Nineteenth Century Collections Online: Asia and the West features a range of primary source collections related to international relations between Asian countries and the West during the nineteenth century. These invaluable documents—many never before available—include government reports, diplomatic correspondence, periodicals, newspapers, treaties, trade agreements, NGO papers, and more, offering a look at the inner workings of international relations.
This resource allows scholars to explore in detail the history of British and US foreign policy and diplomacy; Asian political, economic, and social affairs; the Philippine Insurrection; the Opium Wars; the Boxer Rebellion; missionary activity in Asia; and other topics. Asia and the West also includes personal letters and diaries, offering first-hand accounts and the human side of international politics, as well as nautical charts, maps, ledgers, company records, and expedition and survey reports from 1790 to 1949.
Nineteenth Century Collections Online is the most ambitious electronic scholarly archive of its kind, providing full-text, fully searchable content from a wide range of primary sources. Selected with the guidance of an international team of expert advisors, these primary sources are invaluable for a wide range of academic disciplines and areas of study, providing never-before-possible research opportunities for one of the most studied historical periods.
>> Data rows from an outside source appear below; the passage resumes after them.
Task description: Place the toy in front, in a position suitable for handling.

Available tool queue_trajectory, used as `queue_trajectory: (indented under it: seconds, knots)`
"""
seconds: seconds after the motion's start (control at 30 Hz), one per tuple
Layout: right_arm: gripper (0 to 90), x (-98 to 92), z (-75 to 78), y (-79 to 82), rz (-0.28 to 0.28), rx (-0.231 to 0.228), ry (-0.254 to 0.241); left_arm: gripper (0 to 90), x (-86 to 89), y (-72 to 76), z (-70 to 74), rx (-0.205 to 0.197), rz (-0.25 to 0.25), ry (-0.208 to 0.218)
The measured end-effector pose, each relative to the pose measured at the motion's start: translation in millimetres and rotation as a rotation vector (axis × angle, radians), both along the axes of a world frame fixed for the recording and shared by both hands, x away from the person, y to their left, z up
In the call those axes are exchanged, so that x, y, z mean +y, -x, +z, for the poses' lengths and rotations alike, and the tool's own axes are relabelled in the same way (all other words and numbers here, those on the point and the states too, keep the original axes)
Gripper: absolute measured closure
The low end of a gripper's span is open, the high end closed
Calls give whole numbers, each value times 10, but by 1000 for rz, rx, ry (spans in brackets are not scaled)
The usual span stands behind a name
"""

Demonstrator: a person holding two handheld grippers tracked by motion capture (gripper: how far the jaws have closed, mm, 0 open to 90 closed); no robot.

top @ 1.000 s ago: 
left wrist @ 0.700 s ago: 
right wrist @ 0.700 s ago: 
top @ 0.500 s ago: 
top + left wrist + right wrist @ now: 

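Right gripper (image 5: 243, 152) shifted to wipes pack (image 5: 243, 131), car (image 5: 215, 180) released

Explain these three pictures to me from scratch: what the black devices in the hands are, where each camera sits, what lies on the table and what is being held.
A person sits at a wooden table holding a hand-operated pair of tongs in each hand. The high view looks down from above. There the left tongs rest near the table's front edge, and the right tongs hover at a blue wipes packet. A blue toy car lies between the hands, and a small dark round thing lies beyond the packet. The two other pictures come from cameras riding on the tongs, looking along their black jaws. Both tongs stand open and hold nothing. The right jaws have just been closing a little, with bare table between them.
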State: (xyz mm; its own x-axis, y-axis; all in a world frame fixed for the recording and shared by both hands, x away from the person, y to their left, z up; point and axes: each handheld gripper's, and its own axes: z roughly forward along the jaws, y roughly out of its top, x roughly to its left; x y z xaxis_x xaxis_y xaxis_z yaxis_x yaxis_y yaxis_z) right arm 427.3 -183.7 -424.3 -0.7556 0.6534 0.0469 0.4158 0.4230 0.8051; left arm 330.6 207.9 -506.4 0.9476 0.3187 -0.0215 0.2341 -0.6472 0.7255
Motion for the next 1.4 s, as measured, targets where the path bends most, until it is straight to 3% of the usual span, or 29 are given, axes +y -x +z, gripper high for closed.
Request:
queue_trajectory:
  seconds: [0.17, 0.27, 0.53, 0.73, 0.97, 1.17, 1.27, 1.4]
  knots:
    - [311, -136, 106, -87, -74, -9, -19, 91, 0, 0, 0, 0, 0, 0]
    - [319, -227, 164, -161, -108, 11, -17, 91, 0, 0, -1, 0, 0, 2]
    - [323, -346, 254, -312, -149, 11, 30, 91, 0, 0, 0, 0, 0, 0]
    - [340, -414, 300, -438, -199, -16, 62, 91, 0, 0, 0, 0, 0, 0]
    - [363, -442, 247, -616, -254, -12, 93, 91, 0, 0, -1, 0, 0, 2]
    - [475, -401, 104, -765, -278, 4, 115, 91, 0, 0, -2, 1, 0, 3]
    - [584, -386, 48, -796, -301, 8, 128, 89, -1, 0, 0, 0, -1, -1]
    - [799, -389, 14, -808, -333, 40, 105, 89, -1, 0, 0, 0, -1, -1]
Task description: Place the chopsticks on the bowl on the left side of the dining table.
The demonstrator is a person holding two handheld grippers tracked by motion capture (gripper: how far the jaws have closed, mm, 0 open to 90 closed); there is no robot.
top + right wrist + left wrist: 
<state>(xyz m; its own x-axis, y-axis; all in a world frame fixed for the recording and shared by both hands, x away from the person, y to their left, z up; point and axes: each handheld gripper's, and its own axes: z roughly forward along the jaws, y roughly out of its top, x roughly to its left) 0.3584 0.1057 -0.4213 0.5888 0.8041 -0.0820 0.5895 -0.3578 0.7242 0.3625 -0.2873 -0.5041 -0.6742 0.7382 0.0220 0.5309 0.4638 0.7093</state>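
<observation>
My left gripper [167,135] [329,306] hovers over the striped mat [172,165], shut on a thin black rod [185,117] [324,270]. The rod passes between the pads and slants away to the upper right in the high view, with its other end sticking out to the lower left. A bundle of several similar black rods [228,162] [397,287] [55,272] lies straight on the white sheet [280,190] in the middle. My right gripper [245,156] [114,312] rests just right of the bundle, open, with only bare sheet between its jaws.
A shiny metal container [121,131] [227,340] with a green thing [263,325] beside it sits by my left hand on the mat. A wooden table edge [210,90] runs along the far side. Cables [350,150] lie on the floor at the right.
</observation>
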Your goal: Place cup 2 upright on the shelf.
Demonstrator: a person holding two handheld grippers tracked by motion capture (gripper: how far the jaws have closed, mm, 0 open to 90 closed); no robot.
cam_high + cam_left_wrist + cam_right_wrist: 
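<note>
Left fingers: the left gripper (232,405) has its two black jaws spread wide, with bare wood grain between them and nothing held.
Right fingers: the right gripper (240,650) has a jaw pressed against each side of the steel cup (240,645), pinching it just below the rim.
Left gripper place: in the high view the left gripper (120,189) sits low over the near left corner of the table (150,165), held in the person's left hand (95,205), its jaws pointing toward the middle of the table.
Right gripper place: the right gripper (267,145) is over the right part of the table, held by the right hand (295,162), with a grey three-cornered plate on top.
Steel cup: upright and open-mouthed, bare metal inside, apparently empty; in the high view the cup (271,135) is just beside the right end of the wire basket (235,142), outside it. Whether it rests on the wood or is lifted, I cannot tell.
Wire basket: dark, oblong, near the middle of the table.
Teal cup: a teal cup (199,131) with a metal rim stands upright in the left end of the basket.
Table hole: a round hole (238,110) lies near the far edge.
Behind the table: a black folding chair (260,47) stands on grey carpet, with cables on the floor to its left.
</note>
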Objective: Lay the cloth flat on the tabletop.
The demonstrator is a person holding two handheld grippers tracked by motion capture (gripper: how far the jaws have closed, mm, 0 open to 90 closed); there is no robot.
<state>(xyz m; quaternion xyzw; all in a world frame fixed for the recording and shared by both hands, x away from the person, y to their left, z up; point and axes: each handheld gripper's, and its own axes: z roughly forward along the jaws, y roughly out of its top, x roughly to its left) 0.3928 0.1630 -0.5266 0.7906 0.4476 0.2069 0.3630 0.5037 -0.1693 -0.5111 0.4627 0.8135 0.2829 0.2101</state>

Archives published in the program include works in Western as well as non-Western languages and are sourced from rare collections at libraries and other institutions from around the globe. Each individual archive within Nineteenth Century Collections Online presents the raw materials scholars require for their research.
Asia and the West: Diplomacy and Cultural Exchange is available on Gale’s cutting-edge research platform. This state-of-the-art user experience was developed using our flexible Agile approach, incorporating user testing and feedback throughout the process to ensure that we are providing the features that scholars require—such as detailed subject indexing and metadata, textual analysis tools, personalized user accounts, and more—for research in the digital age.
Documents were sourced from the National Archives, Kew; the National Archives, United States; and other international collections and include:
Researchers can now easily see the frequency of search terms within sets of content to begin identifying central themes and assessing how individuals, events, and ideas interacted and developed over time.
By grouping commonly occurring themes, this tool reveals hidden connections to search terms — helping scholars shape their research and integrate diverse content with relevant information.
Interrogate content from complementary primary source products in one intuitive environment to enable users to make never-before-possible research connections.
“With its outstanding content and effective search devices, this is an excellent research tool for all library users interested in the subject areas it encompasses. SUMMING UP: Recommended. Lower-division undergraduates and above; general readers.”
“The British Library is delighted to be partnering with Gale Cengage Learning to provide access to some of our rare and unique holdings from the 19th Century via the innovative Nineteenth Century Collections Online platform. NCCO's options for search and navigation through rich content from many libraries and archives opens up some of our vast collections in ways never possible before.”
“The wealth of rare, hard-to-find works available in NCCO will be of great interest to researchers in a variety of disciplines, while the unique 'Term Clusters' feature will delight users. For academic and larger public libraries.”
“The ranges of sources of all this material boggled my mind. Yes, some of it is from mainstream publications, but so much of it was from rare, hard-to-find sources that I gained an appreciation for the time and effort it's taken to assemble these vast digitized collections.”
“The scope of this digitization project makes it a significant research resource for both scholars and undergraduates. There are several benefits to this scope: the sheer size of the collections; the geographic range including comparative materials from various cultures; and the variety of types of documents including a significant amount of unpublished material . . . . The new platform tools developed for NCCO are impressive and should be useful to scholars as well as students. These include the browse features for 'Exploring Collections,' the search within results features, text analysis tools, and sophisticated image viewing tools.”